The general public has limited access to judicial
data and therefore still relies on mainstream media for information.
One of
the arguments being made against sting operation by the media is that it is
premature. If a judge is corrupt, why can’t the Bar Council take action against
him/her? Why does it have to wait for the media to investigate and make a video
about it? But this argument is not valid because the Bar Council does not have
its own investigative wing. It’s not equipped to do sting operations and
collect evidence. So the only option available to the Bar Council is to take
complaints from aggrieved parties. And given the pressure that the judges are
currently under, the number of complaints against them is only expected to
increase.
To build a case against a judge or lawyer, it would
take more than just a video recording of hearsay conversations.
The media
is getting a lot of flak for not recording the sting operation and not being
able to provide any evidence. But this is not how sting operations are
conducted in the real world. Stings are pre-planned operations to get some
concrete evidence. Imagine the situation. You go to a judge with a hidden
camera and start accusing him of corruption. He will obviously deny everything
and there will be no evidence in support of your claim. So, to build evidence,
a sting operation will follow a certain protocol. The journalist first makes
the contact. He then begins building a rapport with the other person. Finally,
he tries to get some concrete evidence against the judge.
We Need
to Stop Celebrating Virtue by Shaming Vice
One of
the most disturbing features of the ongoing media trial is the way in which it
has become a source of celebration for those who have been clamouring for
‘transparency’ in the judiciary. This is particularly true of the ‘sting’

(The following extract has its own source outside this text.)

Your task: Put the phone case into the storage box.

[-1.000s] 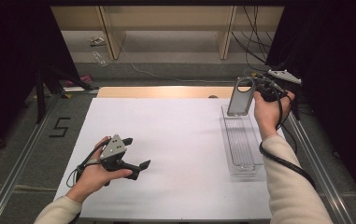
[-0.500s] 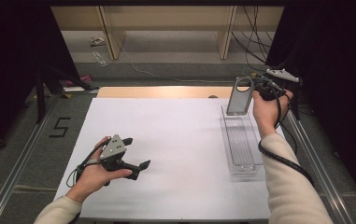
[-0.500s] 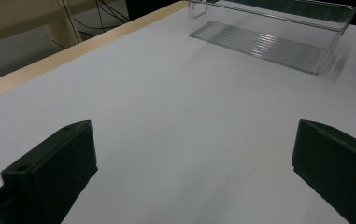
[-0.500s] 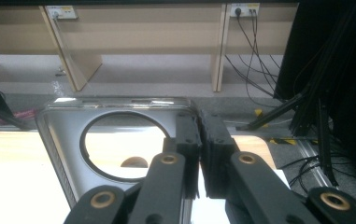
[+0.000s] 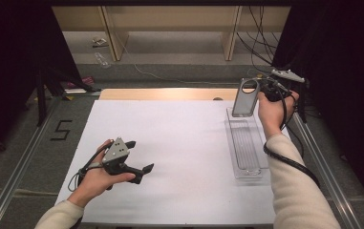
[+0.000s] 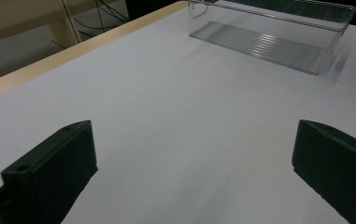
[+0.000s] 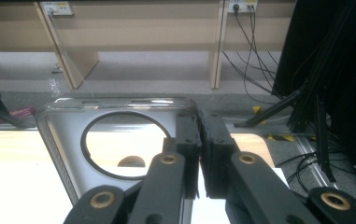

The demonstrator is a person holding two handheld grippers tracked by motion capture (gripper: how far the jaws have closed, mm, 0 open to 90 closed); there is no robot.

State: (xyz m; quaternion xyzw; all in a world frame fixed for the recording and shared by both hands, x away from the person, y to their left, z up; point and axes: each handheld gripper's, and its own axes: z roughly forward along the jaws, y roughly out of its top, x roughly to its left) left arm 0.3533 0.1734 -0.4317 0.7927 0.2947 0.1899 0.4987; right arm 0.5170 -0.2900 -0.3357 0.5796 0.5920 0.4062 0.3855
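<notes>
A broad white table (image 5: pixel 179 157) carries a long clear tray (image 5: pixel 246 143), which lies just below the right claw (image 5: pixel 261 95) and well off to the far side from the left claw (image 5: pixel 141 157). Above the tray's far end, the right claw is clamped on the edge of a grey lid (image 5: pixel 244 98) with a round hole, holding it upright and clear of the tray. The left claw rests low over bare tabletop near the front, its jaws spread wide with nothing between them. The tray sits ahead of those jaws, across open table.
</notes>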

operation against a few judges and lawyers who are accused of taking bribes for
providing favourable judgments. There has been a propensity to ignore the
possibility that the media bribed these judges in violation of the law. There
has also been a tendency to overlook the fact that accepting a bribe is a crime
and that the victims are not just the judiciary, but also the general public.
While the judiciary might need to revise its own
codes of conduct, we also need to address the root cause of why people are
violating those norms in the first place.
For
instance, many people have pointed out that the Calcutta High Court judge
should not have been seen riding pillion with a lawyer on a two-wheeler. On the
other hand, we must consider the problem as a whole. The lawyer who was
accompanying the judge was likely to be his close friend and the judge was
probably unaware of the code of conduct that he was expected to follow.

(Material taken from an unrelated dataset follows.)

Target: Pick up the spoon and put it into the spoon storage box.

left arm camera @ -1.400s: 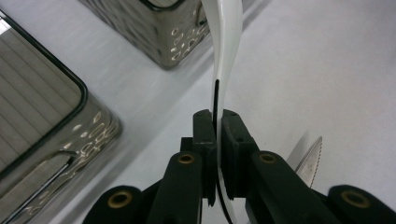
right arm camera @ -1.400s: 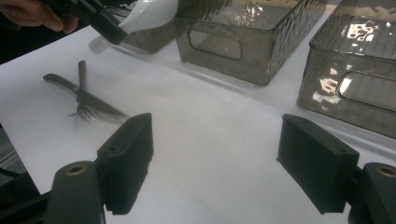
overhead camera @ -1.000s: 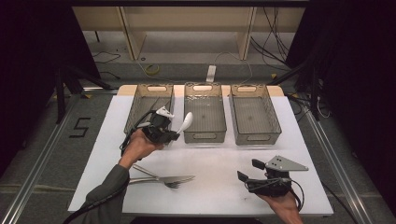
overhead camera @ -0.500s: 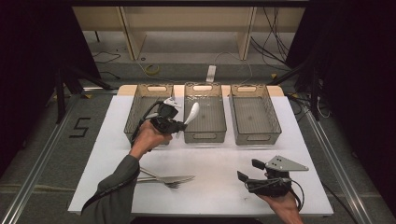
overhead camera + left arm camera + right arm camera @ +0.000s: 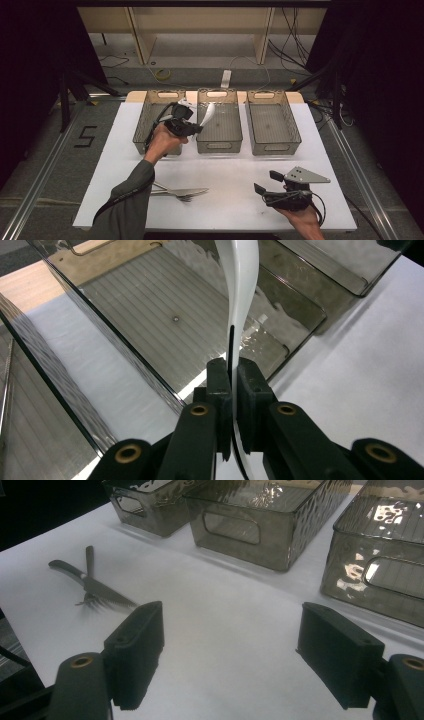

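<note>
My left gripper (image 5: 196, 127) is shut on the handle of a white spoon (image 5: 208, 114), which sticks up and forward over the near left part of the middle smoky bin (image 5: 219, 144). In the left gripper view the jaws (image 5: 232, 376) pinch the spoon (image 5: 243, 285) edge-on above that bin's ribbed floor (image 5: 150, 320). My right gripper (image 5: 268, 182) rests low over the white table at the front right, open, with nothing between its pads (image 5: 235, 650).
Three smoky plastic bins stand in a row at the back: left bin (image 5: 145, 127), middle one, right bin (image 5: 272, 145). A knife and a fork (image 5: 182, 192) lie crossed on the white table near the front left, also the knife and fork (image 5: 95, 587) in the right gripper view.
My left gripper has carried the spoon away from me and to the right, from beside the left bin to over the middle bin. The right gripper has stayed put.
</note>
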`<state>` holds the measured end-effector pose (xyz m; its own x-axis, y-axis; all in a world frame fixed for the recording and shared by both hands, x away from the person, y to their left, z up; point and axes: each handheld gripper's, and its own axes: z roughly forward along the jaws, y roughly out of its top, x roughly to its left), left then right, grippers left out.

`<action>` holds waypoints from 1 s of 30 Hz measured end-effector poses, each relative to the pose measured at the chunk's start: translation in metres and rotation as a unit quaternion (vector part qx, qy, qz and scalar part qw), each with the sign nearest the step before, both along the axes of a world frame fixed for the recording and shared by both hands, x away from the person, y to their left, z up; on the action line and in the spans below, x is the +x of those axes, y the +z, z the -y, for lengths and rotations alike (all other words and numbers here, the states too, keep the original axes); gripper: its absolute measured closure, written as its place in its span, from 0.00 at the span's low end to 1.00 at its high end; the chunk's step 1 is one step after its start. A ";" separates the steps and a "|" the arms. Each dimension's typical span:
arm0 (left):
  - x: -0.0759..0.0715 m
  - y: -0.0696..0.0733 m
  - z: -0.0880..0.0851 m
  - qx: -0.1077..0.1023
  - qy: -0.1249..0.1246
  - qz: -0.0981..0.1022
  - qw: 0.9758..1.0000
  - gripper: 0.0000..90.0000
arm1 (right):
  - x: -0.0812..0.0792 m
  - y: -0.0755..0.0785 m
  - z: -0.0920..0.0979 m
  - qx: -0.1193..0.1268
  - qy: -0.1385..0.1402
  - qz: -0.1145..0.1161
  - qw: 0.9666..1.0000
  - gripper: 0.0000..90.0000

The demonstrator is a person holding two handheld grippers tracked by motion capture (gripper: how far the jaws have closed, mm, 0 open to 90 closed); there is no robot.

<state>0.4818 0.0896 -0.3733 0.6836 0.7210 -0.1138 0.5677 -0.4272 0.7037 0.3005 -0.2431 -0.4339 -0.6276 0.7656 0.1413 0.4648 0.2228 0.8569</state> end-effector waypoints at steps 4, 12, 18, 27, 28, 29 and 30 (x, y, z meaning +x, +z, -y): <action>0.005 -0.001 0.002 -0.007 0.005 0.000 1.000 0.95 | 0.000 0.000 0.000 0.000 0.000 -0.001 1.000 0.30; 0.015 -0.004 0.008 -0.015 0.014 0.000 1.000 0.95 | 0.000 0.000 0.000 0.002 0.001 -0.002 1.000 0.30; 0.020 0.000 0.014 -0.020 0.017 0.006 1.000 0.95 | 0.000 0.000 0.000 0.002 0.003 -0.001 1.000 0.30; 0.026 0.001 0.023 -0.024 0.019 0.011 0.999 0.95 | 0.000 0.000 0.000 0.001 0.003 0.001 1.000 0.30; 0.026 0.001 0.023 -0.023 0.020 0.010 0.999 0.95 | 0.000 0.000 0.000 0.001 0.003 0.001 1.000 0.30; 0.027 0.000 0.024 -0.024 0.021 0.009 0.999 0.95 | 0.000 0.000 0.000 0.001 0.003 0.001 1.000 0.30; 0.027 -0.001 0.025 -0.023 0.020 0.008 0.999 0.95 | 0.000 0.000 0.000 0.002 0.004 0.001 1.000 0.30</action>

Similarly, we have seen many other lawyers violate the code of conduct in the
videos that have been released. So, while we need to take corrective action
against those erring lawyers, we also need to educate the lawyers and judges
about the code of conduct.
Finally, what is most disturbing is that regardless
of which side you are on, it seems trial by media is here to stay.
No matter
how many debates and discussions we have, we have to accept that trial by media
is here to stay. So, we need to work towards building awareness about how to
conduct yourself during a media sting operation. The judiciary must also take
some proactive measures to protect itself from this onslaught. The Calcutta
High Court has already formed a committee to look into the sting operation. And
it would be interesting to see how it addresses the findings of that committee.